American Troglodyte
Currently reading:
Dracula by Bram Stoker
Killing Me by Michelle Gagnon
I might set Killing Me aside for the time being. To be honest, I’ve found the main character incredibly grating since I started reading, and I have had zero impulse to pick up the book since the new semester started. This is not a The Shards situation.
Books finished this week: 1
★★★★☆
Where this book came from: Barnes & Noble, my first, my last, my everything
Why this book: I definitely purchased Frankenstein not long after watching the movie The League of Extraordinary Gentlemen, which kicked off my obsession with Victorian and Gothic literature (embarrassing). I filled my shelves with B&N Classics in high school, which I then proceeded to . . . mostly not read——except for Dracula and The Picture of Dorian Gray, because Mina Harker has my heart and Dorian is a little shit. Instead, I read the LXG comics and eventually became obsessed with Penny Dreadful.

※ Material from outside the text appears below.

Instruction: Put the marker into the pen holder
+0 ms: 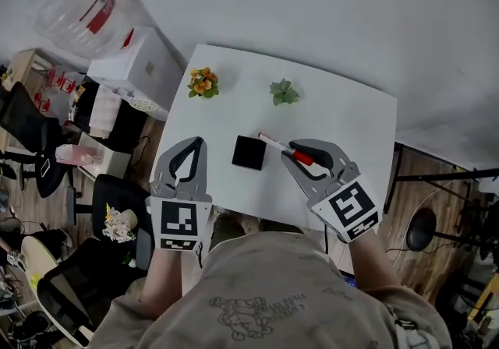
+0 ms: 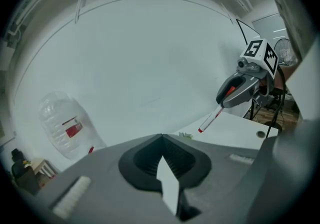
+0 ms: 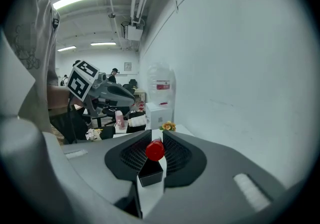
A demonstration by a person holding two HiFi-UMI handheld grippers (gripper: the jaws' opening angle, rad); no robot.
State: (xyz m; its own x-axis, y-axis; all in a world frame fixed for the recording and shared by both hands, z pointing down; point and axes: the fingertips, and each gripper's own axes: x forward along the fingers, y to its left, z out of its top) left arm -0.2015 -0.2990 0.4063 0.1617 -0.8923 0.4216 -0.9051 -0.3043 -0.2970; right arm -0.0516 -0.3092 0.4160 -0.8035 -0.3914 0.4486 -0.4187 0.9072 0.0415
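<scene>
Just right of the pen holder (image 1: 249, 153), the marker (image 1: 273, 142) hangs slantwise, clamped by its red end in the right gripper (image 1: 290, 151). Carrying seems the step in hand; next comes tipping it upright over the opening. Beside, the left gripper (image 1: 195, 143) hovers, jaws together, empty.

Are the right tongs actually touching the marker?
Touching. The right gripper view shows the marker clamped between the two jaws of the right tongs, which press on its sides.
</scene>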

Thoughts: To start off, I know this is a grad school book, but I’m counting it toward the Library because it has been a part of the library for probably half my life at this point. Now that we’ve cleared that up, I’m so excited to say that I genuinely enjoyed this book! I had the opportunity to read it in eleventh grade English, but I chose whatever the alternate novel was, because this sounded boring. And, like . . . yeah, it kind of is, at points. Do we really need to know so much about the De Laceys? Also, Victor is insufferable, in a way that sometimes made me mad. And I was fully on board with the Creature until he started demanding a girlfriend and going on and on about how the world was cruel and nothing was his fault—like father, like son, amirite? But, overall, I’m very glad to have finally had the chance to read this, especially while in a class where smarter people can explain things to me.
Library updates:
I saw Here Lies Love with a friend (hi, Tori!) two weeks ago now, and though the show was confusing——not the plot, just the reasons why it exists at all and why the story is presented the way that it is——I’ve had approximately 85% of the soundtrack stuck in my head ever since. Damn you, David Byrne!! I don’t really understand what an “American troglodyte” is, but I am embracing that as my identity.

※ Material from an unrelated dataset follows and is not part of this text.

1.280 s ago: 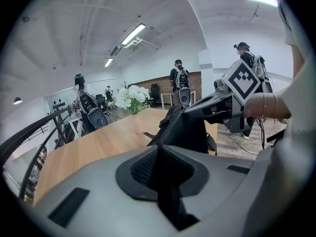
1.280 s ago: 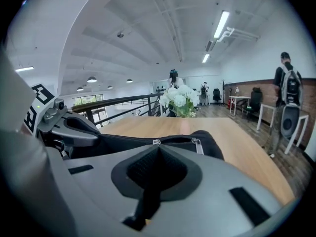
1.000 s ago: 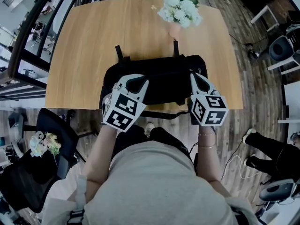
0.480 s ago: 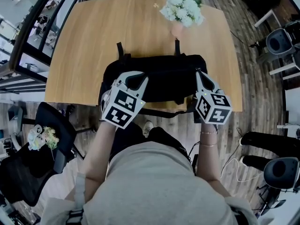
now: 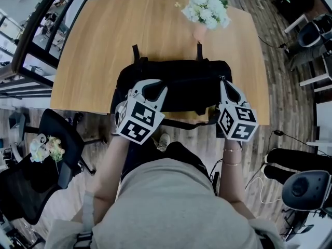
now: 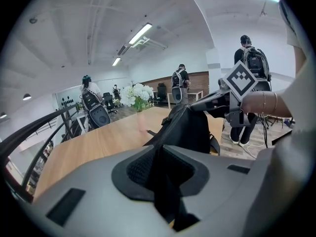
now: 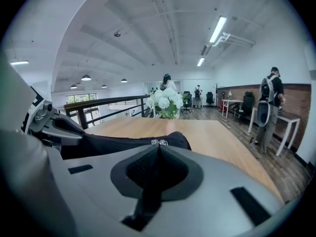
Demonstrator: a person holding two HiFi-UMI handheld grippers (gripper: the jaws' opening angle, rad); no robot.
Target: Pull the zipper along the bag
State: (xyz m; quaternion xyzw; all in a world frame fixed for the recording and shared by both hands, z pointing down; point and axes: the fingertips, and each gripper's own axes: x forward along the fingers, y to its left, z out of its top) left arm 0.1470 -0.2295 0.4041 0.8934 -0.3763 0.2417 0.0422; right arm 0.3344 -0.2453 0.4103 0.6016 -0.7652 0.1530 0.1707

Anyhow, things aren’t perfect, though I think perhaps they’re improving——or, at least, my mental health is. Incrementally. There are many things I’m frustrated with or not feeling entirely fulfilled by in my life right now, but school is not one of those things. In fact, I wish I was fabulously wealthy, so I could quit my job, give up all responsibilities, and dedicate all my time to reading and writing and furthering my education. I know, it would probably get old pretty fast, with nothing else to do and nothing to compare it to. But it’s a nice daydream when things get tough.

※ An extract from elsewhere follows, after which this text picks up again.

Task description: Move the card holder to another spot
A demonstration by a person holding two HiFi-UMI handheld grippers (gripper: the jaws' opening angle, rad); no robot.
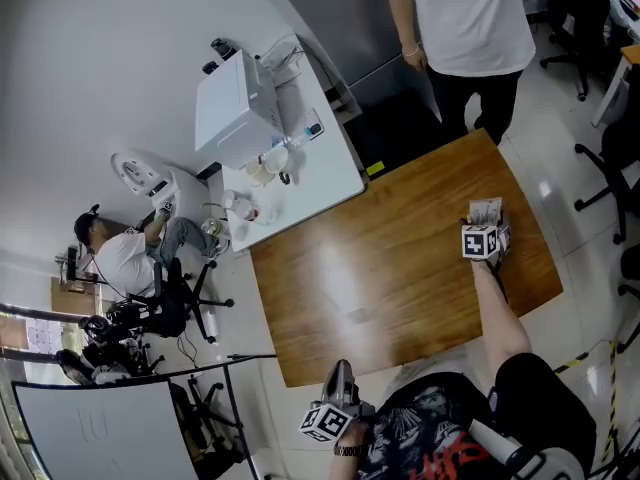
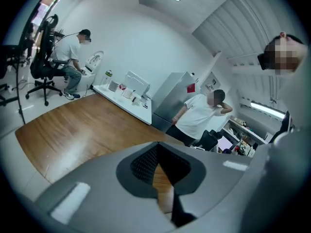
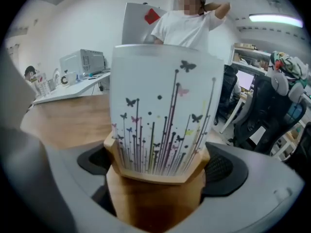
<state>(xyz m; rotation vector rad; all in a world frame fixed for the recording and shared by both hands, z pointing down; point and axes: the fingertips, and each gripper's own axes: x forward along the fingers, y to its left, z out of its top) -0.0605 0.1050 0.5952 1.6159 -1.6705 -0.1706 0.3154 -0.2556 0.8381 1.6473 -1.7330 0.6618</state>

And I’m just thankful to be learning again. I started school again back in May and I got a lot out of the summer, but there’s something about returning to academia in the fall that makes all feel right with the world. I’m so thankful for workshop discussions and for reading even frustrating critical essays on Gothic poems and novels.
The word I keep coming back to is fulfilled, perhaps because I’m not feeling that way in other aspects of my life. It’s making me rethink some things. I would like to find my creativity again, because it seems to have fled——inconvenient, considering I have to submit pages for workshop in another week or two——but I still feel like I’m moving forward on that writing path. I’m learning a lot and really sitting down to pore over books and essays in a way I haven’t since college. It’s making me appreciate reading and writing in a deeper, different way. And it’s making me realize that I deserve to feel like this in as many facets of my life as possible——if not all of them.
Closing thoughts:
Sometimes dreams are just dreams. But sometimes they’re worth thinking about in a little more detail, to see if you can make them a reality.